In the mix with Baylor and TCU swirls the curious case of Ohio State, sitting in the aching No. 5 spot three months after a home loss to Virginia Tech left it disrespected. The Buckeyes will try to solve Wisconsin without quarterback J.T. Barrett, who steered their resurgence with uncommon pluck for a freshman until he broke his ankle on the first play of the fourth quarter last Saturday against Michigan.
That leaves Ohio State attempting to put a balm on its gutting, derailing loss in the 2013 Big Ten Championship Game with third-string Cardale Jones at quarterback, and with a redshirt backing up Jones. Asked if he might call fewer running plays for Jones, Buckeyes Coach Urban Meyer said, “We have to win this game. We’re not saving him for next week or the week after. We’re not saving anything.”
If TCU, Ohio State and Baylor all win, those three might comprise the central argument for the golden No. 4 spot. Yet if anything unexpected happens up top, the chaos could mushroom.
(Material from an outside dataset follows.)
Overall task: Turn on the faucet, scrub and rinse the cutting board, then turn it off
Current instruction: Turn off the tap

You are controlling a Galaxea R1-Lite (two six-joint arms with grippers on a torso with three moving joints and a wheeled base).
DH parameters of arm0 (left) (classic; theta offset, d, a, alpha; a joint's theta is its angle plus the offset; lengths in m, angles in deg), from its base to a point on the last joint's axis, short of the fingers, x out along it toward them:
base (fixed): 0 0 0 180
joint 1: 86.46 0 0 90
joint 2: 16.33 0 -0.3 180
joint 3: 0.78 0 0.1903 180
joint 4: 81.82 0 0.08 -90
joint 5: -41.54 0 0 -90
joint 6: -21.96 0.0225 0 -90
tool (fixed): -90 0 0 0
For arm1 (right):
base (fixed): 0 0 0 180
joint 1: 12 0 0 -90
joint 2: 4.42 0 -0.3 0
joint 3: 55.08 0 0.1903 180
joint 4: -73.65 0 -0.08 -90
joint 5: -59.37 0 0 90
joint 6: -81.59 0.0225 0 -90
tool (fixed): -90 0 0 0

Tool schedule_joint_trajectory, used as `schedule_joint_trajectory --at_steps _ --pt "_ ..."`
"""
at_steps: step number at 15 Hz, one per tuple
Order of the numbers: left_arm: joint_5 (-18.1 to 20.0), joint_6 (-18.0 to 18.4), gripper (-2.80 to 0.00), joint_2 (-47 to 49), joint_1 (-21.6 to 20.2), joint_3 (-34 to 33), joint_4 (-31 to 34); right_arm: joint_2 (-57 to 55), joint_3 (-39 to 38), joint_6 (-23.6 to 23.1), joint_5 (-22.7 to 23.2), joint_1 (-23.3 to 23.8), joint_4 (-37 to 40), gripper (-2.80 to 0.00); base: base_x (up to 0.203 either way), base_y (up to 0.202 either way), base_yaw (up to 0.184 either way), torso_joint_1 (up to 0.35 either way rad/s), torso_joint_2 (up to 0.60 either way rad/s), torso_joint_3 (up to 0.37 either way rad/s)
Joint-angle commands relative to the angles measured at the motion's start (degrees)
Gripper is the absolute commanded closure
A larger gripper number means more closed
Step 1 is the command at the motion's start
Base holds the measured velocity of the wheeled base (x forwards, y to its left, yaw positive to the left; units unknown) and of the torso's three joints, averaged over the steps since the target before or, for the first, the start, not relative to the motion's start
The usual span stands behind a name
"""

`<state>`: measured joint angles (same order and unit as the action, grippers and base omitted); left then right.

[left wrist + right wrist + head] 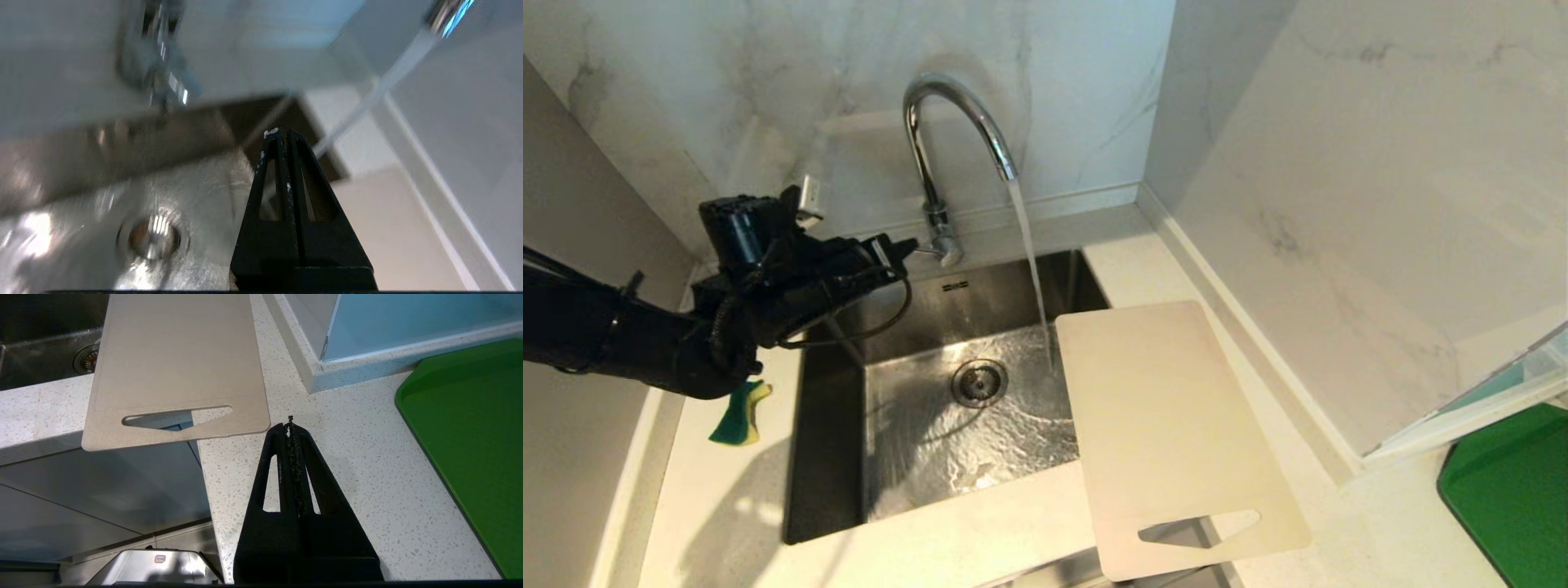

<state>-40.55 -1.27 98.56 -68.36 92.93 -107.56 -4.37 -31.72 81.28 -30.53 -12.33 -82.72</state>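
Observation:
The chrome faucet (947, 122) arches over the steel sink (829, 457), and water (1031, 253) streams from its spout into the basin. My left gripper (905, 247) is shut and empty, its tips just left of the thin lever (929, 251) at the faucet's base; I cannot tell if they touch. In the left wrist view the gripper (284, 132) points past the blurred faucet base (163, 77). The cream cutting board (1168, 425) lies flat across the sink's right rim, handle end overhanging the front edge. My right gripper (290, 424) hangs shut over the counter beside the board's (175, 355) handle corner.
A green-and-yellow sponge (739, 412) lies on the counter left of the sink, partly under my left arm. A dark green board (1511, 490) sits at the far right beside a pale blue-tinted box (1503, 392). Marble walls close the back and right.

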Motion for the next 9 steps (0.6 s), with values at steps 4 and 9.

Among the raft of two-loss teams, No. 7 Arizona ranks highest, and the Wildcats could elbow into the argument if they could upset No. 2 Oregon on Friday night. That’s partly because they already upset the Ducks once, at Oregon, back on a Thursday night, Oct. 2.
“It’s tough to beat a good team twice, although it’s definitely not impossible,” Arizona senior safety Jared Tevis said at the Arizona media session this week.
If recent history repeats, No. 4 Florida State would have to make another in its litany of escapes — and against its highest-ranked opponent to date. The Seminoles also played Georgia Tech and its triple-option attack in Charlotte two years ago, winning 21-15 after leading 21-6 at halftime. As the committee has continued to be blasé about the only unbeaten team at the top level of the game, dropping Florida State along the way from No. 2 to No. 3 to No. 4, the Seminoles have slogged through some blasé first halves, during which 14 of quarterback Jameis Winston’s 17 interceptions have come.
They also have stressed that the Seminoles do win.
“I said it the other day: We’re turning into figure skating,” Florida State Coach Jimbo Fisher lamented this week.